Heart failure with preserved ejection fraction

HFpEF is considered a cardio‐geriatric syndrome and has a stronger association with frailty compared to HFrEF. HFpEF is phenotypically characterized by the stiffening of ventricular muscle resulting in diastolic dysfunction with relatively preserved systolic function and is partly considered a sequela of the normal ageing occurring in predominantly older individuals. ⁸⁰ , ⁸¹ It is also more prevalent in women, which mirrors the prevalence of frailty stratified by sex in the general HF population. ⁴² A post hoc analysis of the TOPCAT (Treatment of Preserved Cardiac Function Heart Failure With an Aldosterone Antagonist) trial evaluated the efficacy of spironolactone in patients with HF and LVEF > 40% stratified by frailty severity as assessed by the deficit accumulation approach. ⁸² , ⁸³ The study found that almost 94% of patients were frail, with a mean FI of 0.37 compared to 0.227 and 0.248 in the PARAGON‐HF and DELIVER (Dapagliflozin Evaluation to Improve the Lives of Patients with Preserved Ejection Fraction Heart Failure) trials. ¹⁵ , ⁷⁹ High frailty was associated with significantly higher rates of HF hospitalization and cardiovascular death; however, the benefit of spironolactone on outcomes was not attenuated by frailty severity.

Medical therapy for HFpEF is effective irrespective of the patient's frailty status and may have an amplified benefit in clinical outcomes in frail cohorts. The DELIVER trial evaluated the efficacy of dapagliflozin in patients with HFpEF, HF with mildy reduced ejection fraction (HFmrEF) and those with improved LVEF and found a significant reduction in HF hospitalizations and cardiovascular death with dapagliflozin. ⁸⁴ Butt et al., in a secondary analysis of 6258 patients, evaluated if this beneficial effect was attenuated by frailty. ⁷⁹ Frailty was assessed using the deficit accumulation approach, and patients were stratified into three FI classes. The analysis showed that higher frailty was associated with a higher rate of primary endpoint with consistent drug efficacy when frailty was measured as a continuous variable (P > 0.01). Rates of drug discontinuation and adverse drug reactions were higher in more frail patients.

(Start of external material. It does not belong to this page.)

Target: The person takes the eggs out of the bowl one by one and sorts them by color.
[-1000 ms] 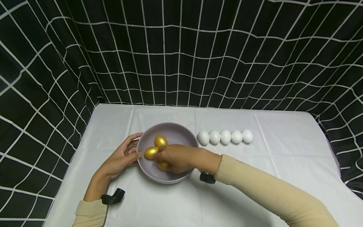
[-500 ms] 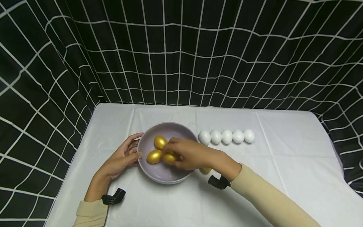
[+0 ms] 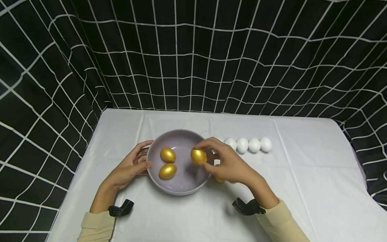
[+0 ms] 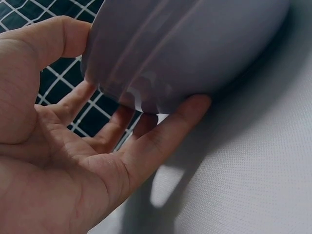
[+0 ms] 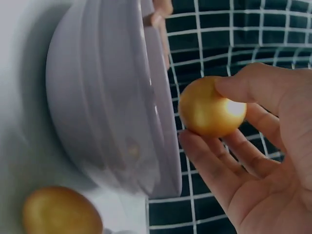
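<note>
A mauve bowl [image 3: 181, 188] sits on the white-covered table. Two golden eggs lie inside it toward the left, an upper golden egg [image 3: 168, 155] and a lower golden egg [image 3: 167, 171]. My left hand [image 3: 128, 168] holds the bowl's left side, its thumb [image 4: 75, 38] at the rim and its fingers spread along the outer wall. Over the bowl's right rim, my right hand [image 3: 226, 163] pinches another golden egg [image 5: 213, 106] between thumb and fingertips, up out of the bowl. One more golden egg [image 5: 62, 214] rests on the table beside the bowl, mostly hidden under my right hand in the head view.
Several white eggs [image 3: 242, 145] stand in a row right of the bowl, the nearest one covered by my right hand. A black cloth with a white grid [image 3: 193, 60] hangs behind the table [image 3: 302, 174] and along its sides.
My right hand has lifted a golden egg from among the others and moved right to the bowl's rim. Two eggs in the bowl have shifted slightly. My left hand has stayed in place.
</note>
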A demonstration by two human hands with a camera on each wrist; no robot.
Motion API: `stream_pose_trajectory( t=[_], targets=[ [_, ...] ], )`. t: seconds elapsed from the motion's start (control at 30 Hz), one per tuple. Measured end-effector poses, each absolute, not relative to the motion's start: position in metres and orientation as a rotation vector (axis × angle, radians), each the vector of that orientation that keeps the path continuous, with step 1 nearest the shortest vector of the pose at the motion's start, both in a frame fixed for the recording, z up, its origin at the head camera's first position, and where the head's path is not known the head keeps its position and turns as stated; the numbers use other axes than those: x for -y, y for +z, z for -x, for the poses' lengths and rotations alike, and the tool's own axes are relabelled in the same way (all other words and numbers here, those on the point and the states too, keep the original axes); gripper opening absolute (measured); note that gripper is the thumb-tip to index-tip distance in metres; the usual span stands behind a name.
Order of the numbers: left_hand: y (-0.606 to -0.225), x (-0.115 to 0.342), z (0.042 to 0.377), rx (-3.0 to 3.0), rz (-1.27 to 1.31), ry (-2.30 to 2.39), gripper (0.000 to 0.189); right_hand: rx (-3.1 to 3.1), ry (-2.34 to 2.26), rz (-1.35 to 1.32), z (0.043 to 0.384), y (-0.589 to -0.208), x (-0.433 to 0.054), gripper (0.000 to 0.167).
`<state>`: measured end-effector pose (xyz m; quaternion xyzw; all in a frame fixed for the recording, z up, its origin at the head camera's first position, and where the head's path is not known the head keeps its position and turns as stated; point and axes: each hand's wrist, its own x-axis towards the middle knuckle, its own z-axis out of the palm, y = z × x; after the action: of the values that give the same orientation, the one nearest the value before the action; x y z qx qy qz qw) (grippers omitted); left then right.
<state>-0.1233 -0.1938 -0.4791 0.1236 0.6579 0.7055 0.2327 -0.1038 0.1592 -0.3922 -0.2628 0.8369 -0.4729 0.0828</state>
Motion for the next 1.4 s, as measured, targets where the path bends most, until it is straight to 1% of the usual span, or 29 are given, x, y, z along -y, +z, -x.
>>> stream_pose_trajectory(
  t=[0.23,0.63,1.03,1.2,1.4],
  targets=[
    [-0.48,0.194,0.122,-1.827,-0.323,1.931,0.078,-2.509,-1.558,0.665,0.095,-0.402,-0.181,0.045],
    [-0.482,0.193,0.123,-1.822,-0.321,1.939,0.078,-2.524,-1.744,0.475,0.081,-0.417,-0.226,0.048],
    [-0.482,0.19,0.121,-1.831,-0.32,1.923,0.078,-2.677,-1.677,0.308,0.06,-0.431,-0.26,0.044],
    [-0.482,0.189,0.121,-1.82,-0.331,1.926,0.077,-2.732,-1.653,0.245,0.053,-0.439,-0.271,0.045],
    [-0.482,0.19,0.121,-1.821,-0.33,1.933,0.077,-2.865,-1.465,0.224,0.05,-0.452,-0.279,0.046]
  ],
)
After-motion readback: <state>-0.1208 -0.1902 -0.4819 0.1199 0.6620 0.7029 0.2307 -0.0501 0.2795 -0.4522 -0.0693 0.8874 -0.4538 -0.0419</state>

Frail patients also had worse KCCQ‐CSS scores at baseline; however, the improvement in KCCQ‐CSS score after 4 months with dapagliflozin was greater in more frail patients (FI: Class 1, 0.3 [95% CI −0.9 to 1.4]; Class 2, 1.5 [95% CI 0.3–2.7]; and Class 3, 3.4 [95% CI 1.7–5.1] [P = 0.021]).

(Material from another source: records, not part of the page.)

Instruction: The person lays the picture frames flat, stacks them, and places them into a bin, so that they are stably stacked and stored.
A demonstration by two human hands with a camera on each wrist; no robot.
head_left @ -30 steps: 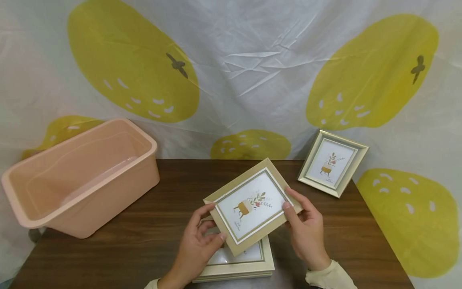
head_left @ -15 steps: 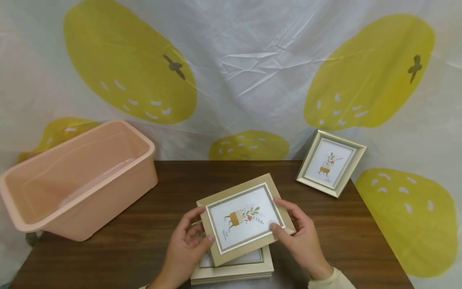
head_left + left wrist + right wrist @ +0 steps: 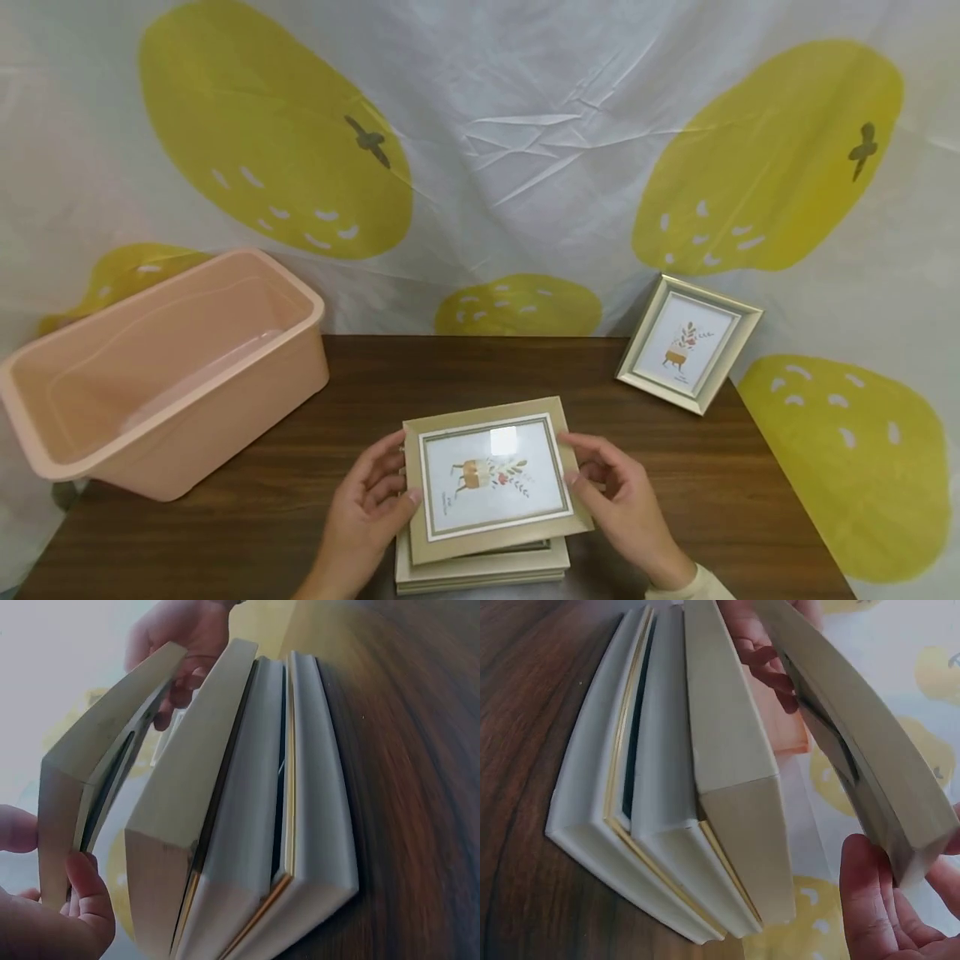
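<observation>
Both hands hold a gold picture frame [image 3: 491,479] with a print of a plant on a legged pot, turned sideways. My left hand [image 3: 363,508] pinches its left edge, and my right hand [image 3: 626,512] grips the right edge. Beneath it lies a stack of picture frames [image 3: 483,575], mostly covered in the head view. The left wrist view shows a gap between the held frame [image 3: 105,724] and the stack [image 3: 199,757]. Seen from the right wrist, the stack [image 3: 660,720] has three frames, lying on the brown table.
At the back right, another picture frame [image 3: 682,346] stands upright, leaning back. A pink plastic bin [image 3: 225,408] sits on the left of the wooden table [image 3: 360,392]. Behind the table hangs a white cloth [image 3: 517,200] with yellow fruit shapes.
The held picture frame has come down and toward me, now closer over the stack. It has also turned clockwise until nearly lined up with it. Both hands moved along, still holding its edges.
</observation>
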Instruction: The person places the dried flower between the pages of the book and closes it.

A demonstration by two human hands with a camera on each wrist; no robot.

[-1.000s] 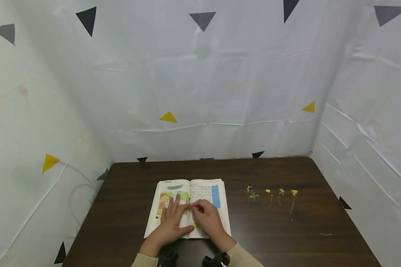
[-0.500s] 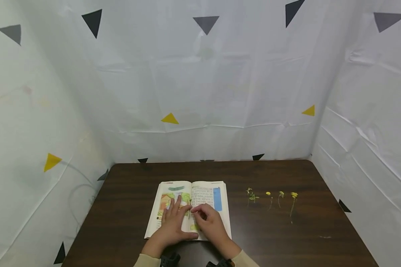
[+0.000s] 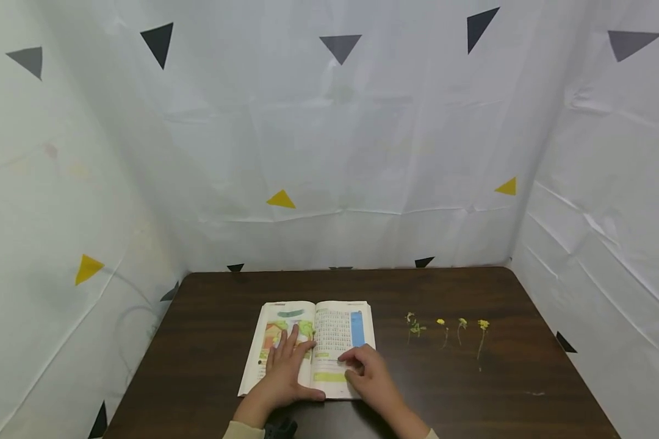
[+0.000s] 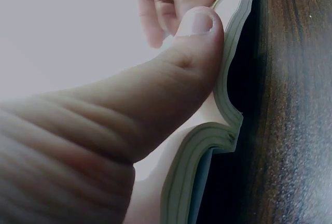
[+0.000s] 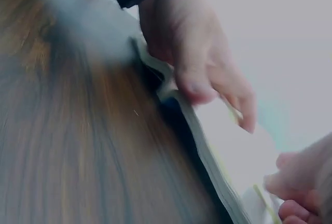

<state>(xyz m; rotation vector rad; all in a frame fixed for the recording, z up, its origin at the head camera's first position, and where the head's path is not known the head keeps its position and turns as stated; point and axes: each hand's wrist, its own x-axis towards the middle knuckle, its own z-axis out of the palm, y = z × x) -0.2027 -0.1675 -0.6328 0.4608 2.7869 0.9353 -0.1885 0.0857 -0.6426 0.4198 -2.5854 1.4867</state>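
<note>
An open book [image 3: 332, 329] with printed pages lies on the dark wooden table [image 3: 450, 396]. My left hand [image 3: 282, 375] rests spread on its left page, fingers over the coloured picture. The thumb reaches across the fold near the bottom edge, where the left wrist view shows it close above the thick page block [image 4: 228, 89]. Over the lower right page is my right hand [image 3: 370, 375], fingers loosely bent, a gap between thumb and forefinger. The right wrist view is blurred; there the right hand [image 5: 303, 182] shows at the lower right corner, beside a yellow-green strip.
Right of the book lie several small plants in a row: a leafy green sprig [image 3: 415, 328], thin stems with yellow heads, and a longer yellow flower [image 3: 482, 332]. A pale scrap [image 3: 535, 393] is nearer the front. White sheeting [image 3: 362, 146] encloses the table's back and sides.
My right hand has left the fold beside the left fingers and moved right and toward me over the right page. The left hand stays nearly in place. The head view has shifted slightly.
</note>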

The PARAGON‐HF trial evaluated the efficacy of sacubitril–valsartan in patients with HF and LVEF > 40% and did not find a significant reduction in the primary endpoint of HF hospitalizations and cardiovascular death. ⁸⁵ A post hoc analysis was performed in 4795 patients stratified by frailty status using the deficit accumulation approach into three FI classes. Frailty was associated with a higher rate of the primary endpoint, worse QOL scores and increased decline in cognitive function. When examined as a continuous variable, there was a significant interaction between FI and the effect of sacubitril/valsartan, with the most frail receiving the greater benefit (P = 0.0032). When evaluated as a discrete variable, the effect was consistent across all three frailty classes (Class 1, rate ratio [RR] 0.98 [95% CI 0.76–1.27]; Class 2, RR 0.92 [95% CI 0.76–1.12]; and Class 3, RR 0.69 [95% CI 0.51–0.95]).

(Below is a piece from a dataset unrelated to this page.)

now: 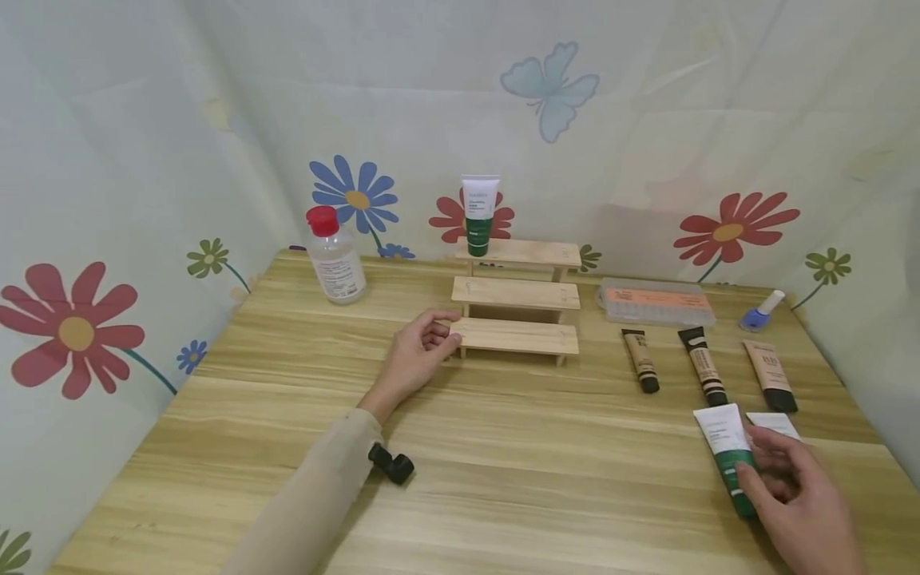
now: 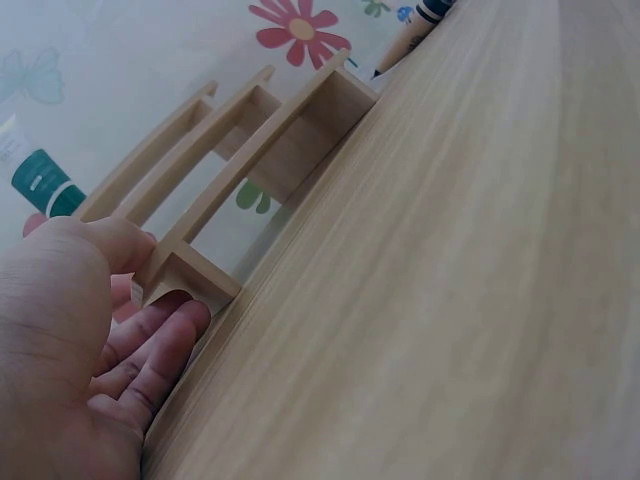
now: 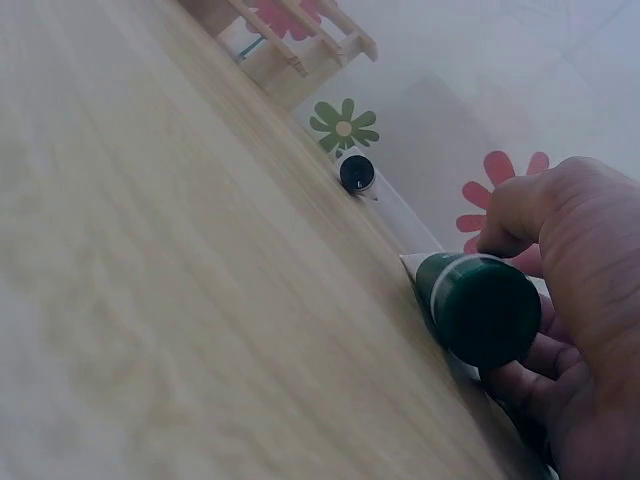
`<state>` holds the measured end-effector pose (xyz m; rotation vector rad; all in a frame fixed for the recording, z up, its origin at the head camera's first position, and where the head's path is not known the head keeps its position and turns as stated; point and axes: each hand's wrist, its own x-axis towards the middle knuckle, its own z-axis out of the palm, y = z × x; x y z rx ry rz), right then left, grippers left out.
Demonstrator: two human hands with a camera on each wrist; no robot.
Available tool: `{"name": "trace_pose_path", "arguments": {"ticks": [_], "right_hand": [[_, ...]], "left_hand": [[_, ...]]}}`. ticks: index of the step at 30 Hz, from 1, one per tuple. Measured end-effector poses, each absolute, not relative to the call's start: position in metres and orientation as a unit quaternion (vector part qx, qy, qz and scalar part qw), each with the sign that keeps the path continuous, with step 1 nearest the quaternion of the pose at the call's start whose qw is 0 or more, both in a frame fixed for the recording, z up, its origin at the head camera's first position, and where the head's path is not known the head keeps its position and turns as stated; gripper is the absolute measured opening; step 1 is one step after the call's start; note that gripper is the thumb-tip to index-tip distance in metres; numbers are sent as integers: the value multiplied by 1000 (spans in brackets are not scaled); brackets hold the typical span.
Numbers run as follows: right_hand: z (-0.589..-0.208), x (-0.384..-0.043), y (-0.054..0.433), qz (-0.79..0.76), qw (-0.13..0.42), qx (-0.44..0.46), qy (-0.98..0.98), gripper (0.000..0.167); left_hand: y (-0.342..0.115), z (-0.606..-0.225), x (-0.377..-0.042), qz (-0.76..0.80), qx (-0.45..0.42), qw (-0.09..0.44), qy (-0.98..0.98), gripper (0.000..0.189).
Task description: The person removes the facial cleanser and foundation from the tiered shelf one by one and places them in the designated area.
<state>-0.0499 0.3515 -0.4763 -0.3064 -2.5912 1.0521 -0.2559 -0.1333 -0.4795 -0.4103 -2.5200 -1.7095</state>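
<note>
A three-step wooden display stand (image 1: 515,294) stands near the back of the table. My left hand (image 1: 424,347) holds the left end of its lowest step; in the left wrist view, thumb and fingers are around that end. A white and green tube (image 1: 479,216) is upright on its cap on the top step. At the right front, my right hand (image 1: 801,487) grips a second white and green tube (image 1: 726,455) by its side, with the green cap towards me. Another white-ended tube (image 1: 775,423) lies partly hidden behind those fingers.
Behind the right hand lie a small beige tube (image 1: 640,359), a black-ended tube (image 1: 703,366) and a wider beige tube (image 1: 769,375). Farther back are a clear plastic case (image 1: 656,302) and blue nail polish (image 1: 762,311). A red-capped bottle (image 1: 336,259) stands at the back left.
</note>
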Motion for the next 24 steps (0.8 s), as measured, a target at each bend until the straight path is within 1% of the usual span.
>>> {"name": "trace_pose_path", "arguments": {"ticks": [17,24], "right_hand": [[-470,-49,344,339,194,-138,-910,41],[-465,-49,341,329,194,-179,-907,39]], "left_hand": [[-133,-479,-255,-560,-138,36,-816,33],[-134,-480,-256,-559,-137,33,-817,33]]}}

Initiation, compliance and treatment effects of medical therapy

There is hesitance among physicians to initiate and up‐titrate medical therapy in frail HFrEF patients despite convincing evidence regarding the amplification of benefits in this high‐risk cohort. A retrospective evaluation of 477 ambulatory stable HFrEF patients by Sze et al. revealed that frail patients were less likely to be on foundational HFrEF therapy compared to non‐frail patients (39% vs. 56% of patients were on triple therapy comprising of ACEi/ARB, MRA and beta‐blocker). Furthermore, even if frail patients were on these medications, the doses were significantly suboptimal compared to non‐frail patients. ⁸⁶ Worsening frailty over the course of the study period (minimum follow‐up of 1 year) was highly associated with an increased risk of all‐cause mortality and all‐cause hospitalizations, even after adjustment for major confounders including age, body mass index, haemoglobin, NYHA class, Charlson co‐morbidity score and glomerular filtration rate.

A post hoc analysis of the GUIDE‐IT (Guiding Evidence Based Therapy Using Biomarker Intensified Treatment in Heart Failure) trial evaluated the association of frailty with adverse clinical outcomes in patients with HFrEF. ⁸⁷ Of the 879 participants in this trial, 56.3% were deemed to have a high FI (>0.310) and were followed up for 12 months for assessment of adverse clinical outcomes. ⁸⁸ Patients with high FI were found to have a significantly increased occurrence of the primary composite outcome (43.2% vs. 22.7%; HR 1.76 [95% CI 1.20–2.58]), all‐cause mortality (20.8% vs. 5.5%; HR 2.55 [95% CI 1.25–5.20]) and HF hospitalization (27.6% vs. 21.5%; HR 1.61 [95% CI 1.08–2.40]). The study also assessed the differences in optimization of triple guideline‐directed medical therapy (GDMT; ACEi/ARB, beta‐blocker and MRA) and double GDMT (ACEi/ARB and beta‐blocker) between the non‐frail and highly frail cohorts. Non‐frail were more likely to be started and titrated on both triple GDMT (9.8–28.4%) and double GDMT (38.7–52.6%) compared to patients with high frailty (triple GDMT, 9.3–17.7%; double GDMT, 31.7–40.5%), with similar trends observed with individual components of GDMT (ACEi/ARB and MRA).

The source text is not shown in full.